An exclusive interview with New York Times reporter Kashmir Hill, author of a new book on the implications of facial recognition software.

It’s all about digital privacy. How much of our personal information is out there, how much is being used by big corporations and governments and how much of that is being used without our consent – especially when it comes to facial recognition technology?

One aspect of this debate that is particularly intense involves the use of facial recognition – pictures of you and me, in other words. Should law enforcement agencies be able to track down known bad guys as they move through an airport or a city, plotting their next big heist or act of terrorism? Or track and arrest a paedophile with a hitherto clean arrest record? Maybe the algorithms could be used to develop a pair of glasses, spectacles, that would help me remember someone’s name at a dinner party or a business meeting? How bad could that be? 

One American company stands out in this field. It’s called Clearview AI. Over the past six or seven years it has become the controversial leader in the business, widely used by police departments in several countries, but banned in others. It’s also the subject of a new book by New York Times reporter, Kashmir Hill: Your Face Belongs to Us. She spoke to Acumen from New York.

Kashmir Hill: Clearview AI is a very small startup based in New York City and it’s a ragtag band of individuals – not your typical tech entrepreneurs. But they decided to scrape billions of photos from the public web, including social media sites like Facebook, Instagram, LinkedIn, without anyone’s consent. They now have thirty billion faces in their database. Originally, they were a product in search of a customer and eventually they landed on police departments.
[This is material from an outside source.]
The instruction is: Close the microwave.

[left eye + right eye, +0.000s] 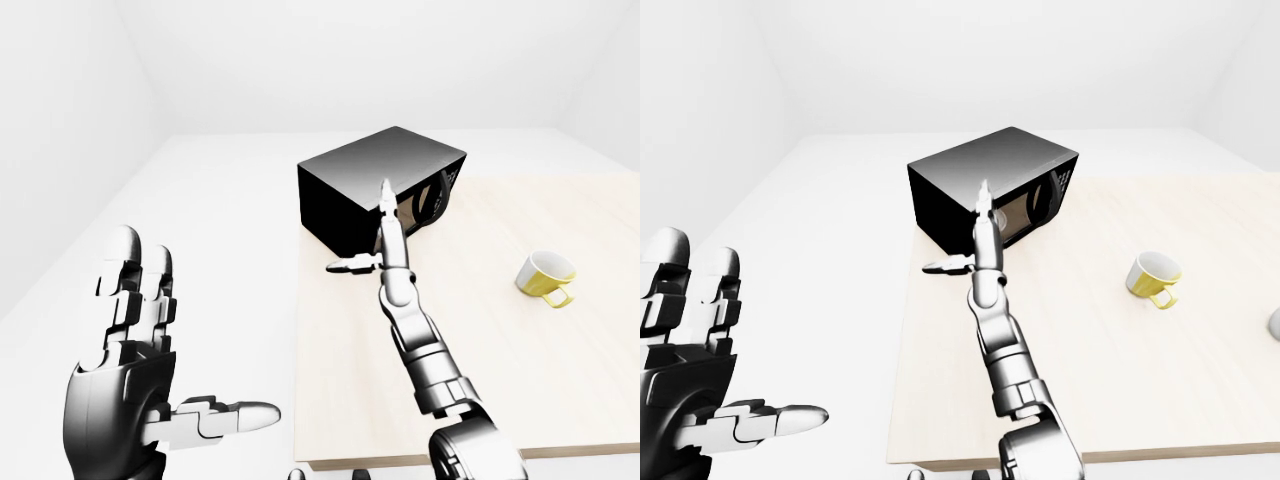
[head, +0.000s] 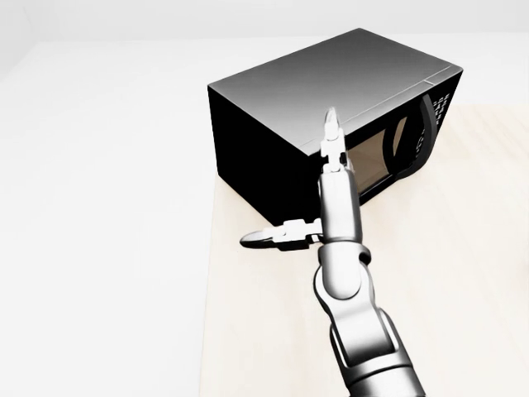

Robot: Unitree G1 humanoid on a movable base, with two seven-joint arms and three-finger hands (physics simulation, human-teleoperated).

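Microwave (image 2: 331, 107) sits at the desk's (image 1: 500, 400) far left corner, door side facing right. The right hand (image 2: 318, 194) overlaps the door edge, so I can't tell if the door is fully shut. That hand is spread wide, fingers straight, thumb out left. Left hand (image 1: 135, 370) is raised off-desk, splayed, cut off at the bottom. Yellow mug (image 1: 546, 277) lies on its side to the right.

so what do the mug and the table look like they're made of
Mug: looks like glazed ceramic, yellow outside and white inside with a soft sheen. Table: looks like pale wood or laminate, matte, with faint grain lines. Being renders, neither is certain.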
Clearview AI started offering this very powerful tool to police departments around the United States and around the world. You take a photo of somebody, upload it to Clearview AI, and it shows you all the other places on the internet where the face appears. This means that you can find out a person’s name, their social media profiles, who they might know, where they might live, and even find photos of them that they might not know are on the internet.

Chris Gibbons: What are the negatives associated with this technology? Why are so many people – many of whom you’ve interviewed for your book – so vehemently against its use?
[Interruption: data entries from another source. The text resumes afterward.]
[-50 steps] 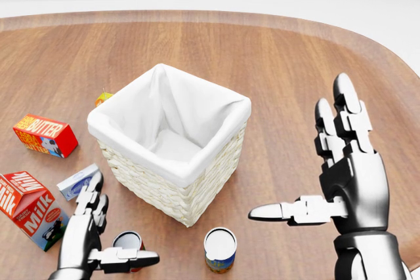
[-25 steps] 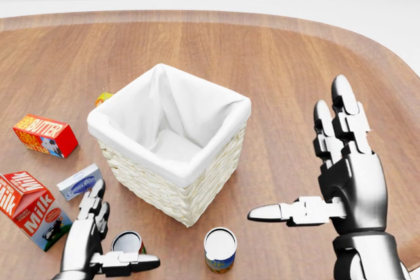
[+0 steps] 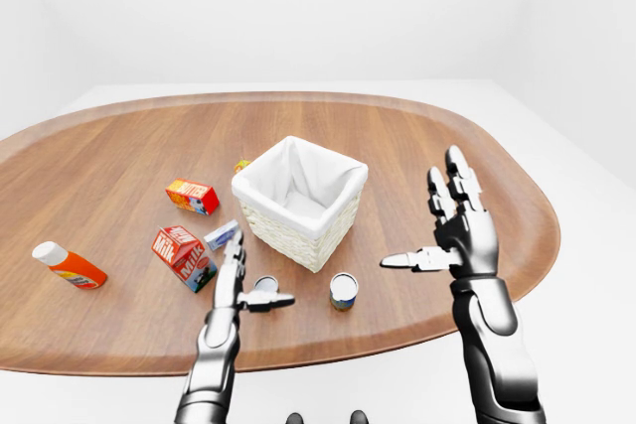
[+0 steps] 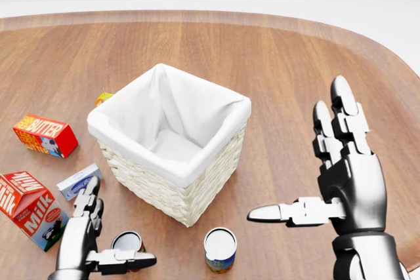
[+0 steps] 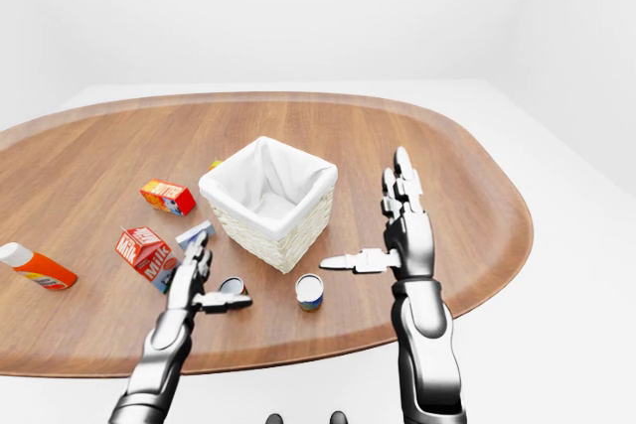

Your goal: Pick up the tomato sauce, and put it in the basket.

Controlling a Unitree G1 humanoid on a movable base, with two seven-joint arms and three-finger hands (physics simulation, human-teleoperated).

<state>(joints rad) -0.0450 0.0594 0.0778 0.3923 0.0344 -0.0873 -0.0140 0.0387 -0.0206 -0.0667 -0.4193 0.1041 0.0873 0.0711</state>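
Robot hand open beside can

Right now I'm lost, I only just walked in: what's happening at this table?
A humanoid robot is working at a wooden table scattered with groceries. Its left hand is open beside a small red can, apparently the tomato sauce, thumb reaching past it, not gripping. Its right hand hovers open and empty. The white-lined basket holds nothing visible. A second can stands nearby.
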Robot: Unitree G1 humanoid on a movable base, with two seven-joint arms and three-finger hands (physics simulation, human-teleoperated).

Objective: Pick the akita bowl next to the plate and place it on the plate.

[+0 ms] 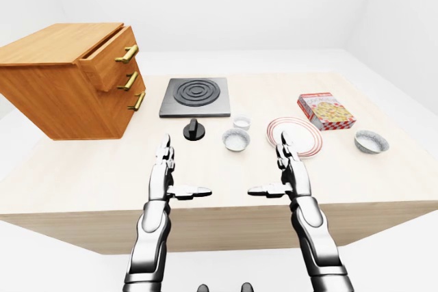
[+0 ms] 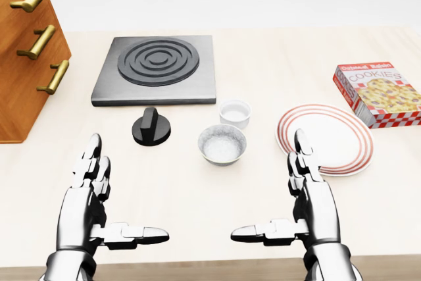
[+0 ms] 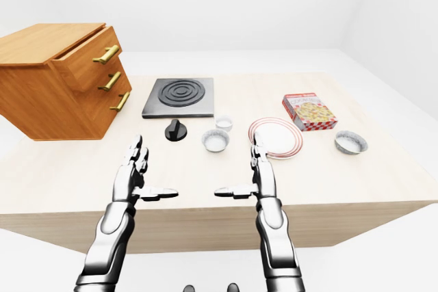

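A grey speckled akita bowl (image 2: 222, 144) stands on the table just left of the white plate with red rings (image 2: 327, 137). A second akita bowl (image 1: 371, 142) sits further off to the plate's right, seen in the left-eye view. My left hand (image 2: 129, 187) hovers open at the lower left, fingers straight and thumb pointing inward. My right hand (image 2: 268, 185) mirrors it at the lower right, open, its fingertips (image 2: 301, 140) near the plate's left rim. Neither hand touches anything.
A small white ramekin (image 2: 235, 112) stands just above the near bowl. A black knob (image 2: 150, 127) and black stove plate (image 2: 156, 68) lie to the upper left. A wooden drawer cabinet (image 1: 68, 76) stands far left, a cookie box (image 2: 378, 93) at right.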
KH: There are a lot of different criticisms of Clearview AI. One is just the way that they collected these photos, they went out onto the internet and collected photos of people without their consent from all over the place. Several privacy regulators around the world have said that they didn’t have the right to do that, that people should have control over whether they’re put in some company’s database or not. That’s a big objection.

And then there’s the question of whether we want law enforcement to have this power, to be able to put a name to a stranger’s face. It’s a powerful tool and it can be very effective for solving crimes, but it can also be used as a weapon of control to suppress dissent. I’ve talked to police officers who have solved really heinous crimes this way, crimes against children, murders, sexual assault.

At the same time, we’ve seen this kind of tool used in China, for example, to automatically give tickets to jaywalkers, to identifying protesters, even to control how much toilet paper people can get in a public restroom.

CG: But the argument that you just mentioned – that a police department has in fact used this technology to track down a paedophile – surely that holds water? Could it even be used to stop terrorists plotting the next 9/11?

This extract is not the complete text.